Y si él fracasaba… aún quedaban Betriz y su cuchillo.

No fracasaré. He fracasado prácticamente en todo en mi vida. No puedo fracasar en la muerte.

Deslizó el libro bajo su almohada, cerró la puerta con llave tras él, y partió en busca de un paje.

El somnoliento muchacho que seleccionó aguardaba en el pasillo las órdenes de los señores y damas que cenaban en el salón de banquetes de Orico, donde la ausencia de Iselle era sin duda motivo de habladurías, ni siquiera susurradas, puesto que ninguno de los aludidos se encontraba presente. Dondo jaraneaba en privado en su palacio, con sus incondicionales; Orico seguía refugiándose en el bosque.

Sacó un real de oro de su bolsa y lo sostuvo en alto, su sonrisa enmarcada por la O del índice y el pulgar.

– Oye, muchacho. ¿Te gustaría ganarte un real?

Los pajes del Zangre habían aprendido a recelar; un real bastaba para comprar algunos servicios verdaderamente íntimos a quienes se dedicaban a venderlos. Y bastaba para inspirar cautela en quienes no se dedicaban a tales juegos.

– ¿Qué hay que hacer, mi lord?

– Búscame una rata.

– ¿Una rata, mi lord? ¿Para qué?

Ah. Para qué. ¡Para qué va a ser, para poder perpetrar el crimen de la magia de la muerte contra el segundo lord más poderoso de Chalion, para qué si no! No.

Cazaril apoyó los hombros en la pared, y esbozó una sonrisa de confidencialidad.

– Durante mi estancia en la fortaleza de Gotorget, hace tres años, cuando el asedio (¿sabías que yo era su comandante? Hasta que nuestro valiente general vendió la fortaleza sin consultarnos, claro está), aprendimos a comer ratas. A veces echo de menos el sabor de un buen muslo de rata tostado a la llama de una vela. Encuéntrame una bien gorda y jugosa, y tendrás la pareja de esta moneda. -Cazaril la depositó en la mano del paje y se relamió, preguntándose qué imagen de loco debía de estar ofreciendo. El paje se apartó de él-. ¿Sabes cuál es mi habitación?

– Sí, mi lord.

– Pues llévamela allí. En una bolsa. Y date prisa. Tengo hambre.

Cazaril se alejó, riéndose. Riéndose de verdad, sin fingir. Una extraña y salvaje alegría le embargaba el corazón.

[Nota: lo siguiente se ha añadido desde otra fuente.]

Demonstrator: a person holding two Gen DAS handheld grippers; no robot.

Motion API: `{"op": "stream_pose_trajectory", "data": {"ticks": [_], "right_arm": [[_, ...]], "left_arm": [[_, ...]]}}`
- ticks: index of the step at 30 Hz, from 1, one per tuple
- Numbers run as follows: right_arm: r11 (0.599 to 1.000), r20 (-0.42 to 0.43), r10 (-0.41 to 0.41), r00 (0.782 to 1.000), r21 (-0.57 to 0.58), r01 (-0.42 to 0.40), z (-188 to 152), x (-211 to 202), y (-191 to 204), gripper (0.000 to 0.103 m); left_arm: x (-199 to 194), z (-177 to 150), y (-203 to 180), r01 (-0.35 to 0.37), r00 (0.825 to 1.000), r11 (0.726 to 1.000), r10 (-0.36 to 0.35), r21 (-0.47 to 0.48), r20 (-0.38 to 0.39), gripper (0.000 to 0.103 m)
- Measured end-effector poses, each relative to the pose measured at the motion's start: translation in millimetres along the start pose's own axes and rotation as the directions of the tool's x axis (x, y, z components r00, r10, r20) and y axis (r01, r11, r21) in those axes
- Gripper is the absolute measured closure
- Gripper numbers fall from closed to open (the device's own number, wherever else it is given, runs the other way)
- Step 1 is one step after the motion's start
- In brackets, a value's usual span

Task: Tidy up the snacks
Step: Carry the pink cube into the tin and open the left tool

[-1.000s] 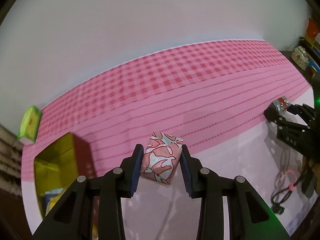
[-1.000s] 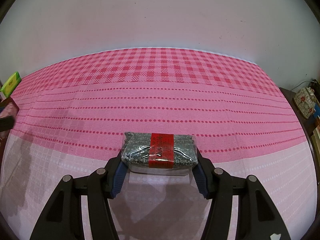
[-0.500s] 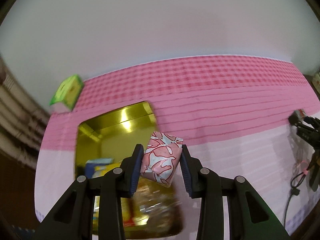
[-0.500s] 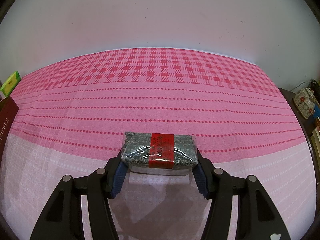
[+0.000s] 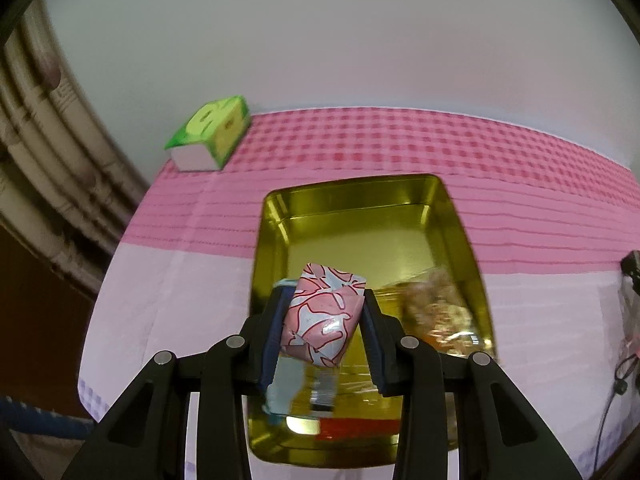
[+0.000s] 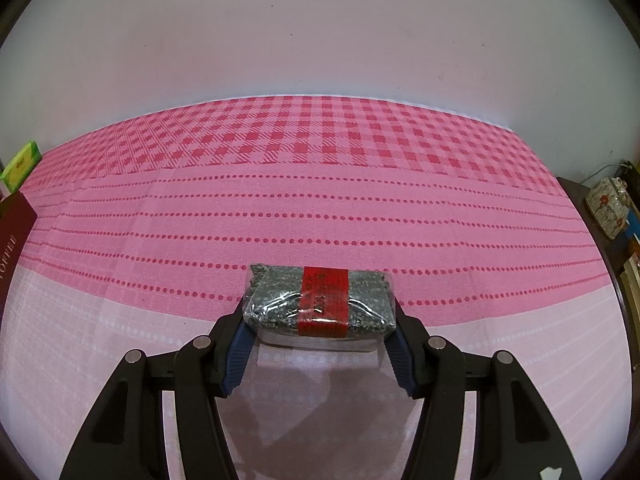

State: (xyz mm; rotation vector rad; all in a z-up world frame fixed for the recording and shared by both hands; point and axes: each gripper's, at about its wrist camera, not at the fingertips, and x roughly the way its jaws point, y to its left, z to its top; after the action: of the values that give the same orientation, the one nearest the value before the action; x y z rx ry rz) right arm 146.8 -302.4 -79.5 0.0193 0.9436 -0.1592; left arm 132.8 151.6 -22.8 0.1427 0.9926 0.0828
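Swung leftward since the earlier frame, the left gripper [image 5: 324, 316] now hangs over the gold tin [image 5: 360, 216], clamping a pink wrapped snack [image 5: 322, 320]. Unmoved, the right gripper [image 6: 318, 320] pinches a dark packet [image 6: 320, 304] above the pink cloth [image 6: 320, 208].

My right gripper [image 6: 320, 322] is clamped on a clear packet of dark grey granules with a red band [image 6: 319, 306], one blue pad at each end. I cannot tell whether the packet touches the pink checked tablecloth [image 6: 320, 208] beneath it. At the left edge I note a dark red box lettered "TOFFEE" [image 6: 12, 236], and behind it a green pack [image 6: 22, 165]. A floral container [image 6: 608, 206] stands on dark furniture at far right. A plain wall [image 6: 320, 28] runs behind.
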Motion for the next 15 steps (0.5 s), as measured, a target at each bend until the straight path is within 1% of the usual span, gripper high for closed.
{"op": "stream_pose_trajectory", "data": {"ticks": [4,7,11,15], "right_arm": [[1.000,0.001,-0.009,1.000,0.000,0.009,0,0,1,0.049],[1.000,-0.001,-0.010,1.000,0.015,0.010,1,0,1,0.049],[1.000,-0.006,-0.013,1.000,0.028,0.013,0,-1,2,0.049],[1.000,-0.016,-0.014,1.000,0.010,0.014,-2,-6,4,0.049]], "left_arm": [[9,-2,13,0.005,1.000,1.000,-0.005,-0.026,-0.004,0.065],[16,-4,17,0.000,1.000,0.999,0.000,-0.032,-0.011,0.065],[27,-6,23,0.010,1.000,0.999,-0.011,-0.047,-0.020,0.065],[35,-10,25,0.006,1.000,0.999,-0.008,-0.045,-0.030,0.065]]}}
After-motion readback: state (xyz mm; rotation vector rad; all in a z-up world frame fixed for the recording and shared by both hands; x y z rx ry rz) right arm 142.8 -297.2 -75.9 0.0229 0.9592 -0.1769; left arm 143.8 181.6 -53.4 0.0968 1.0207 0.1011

El regocijo duró hasta que hubo regresado a su dormitorio y se sentó para planificar el resto de su complot, su siniestra plegaria, su suicidio. Era de noche; el cuervo no volaría hasta su ventana a estas horas, ni siquiera a cambio del mendrugo que había afanado en el salón de banquetes antes de regresar al bloque principal. Giró el trozo de pan en las manos. Los cuervos se posaban en la Torre de Fonsa. Si ellos no volaban a él, él se arrastraría hasta ellos, por el tejado de pizarra. ¿A oscuras? ¿Y regresar luego a su cámara, con un bulto vociferante bajo el brazo?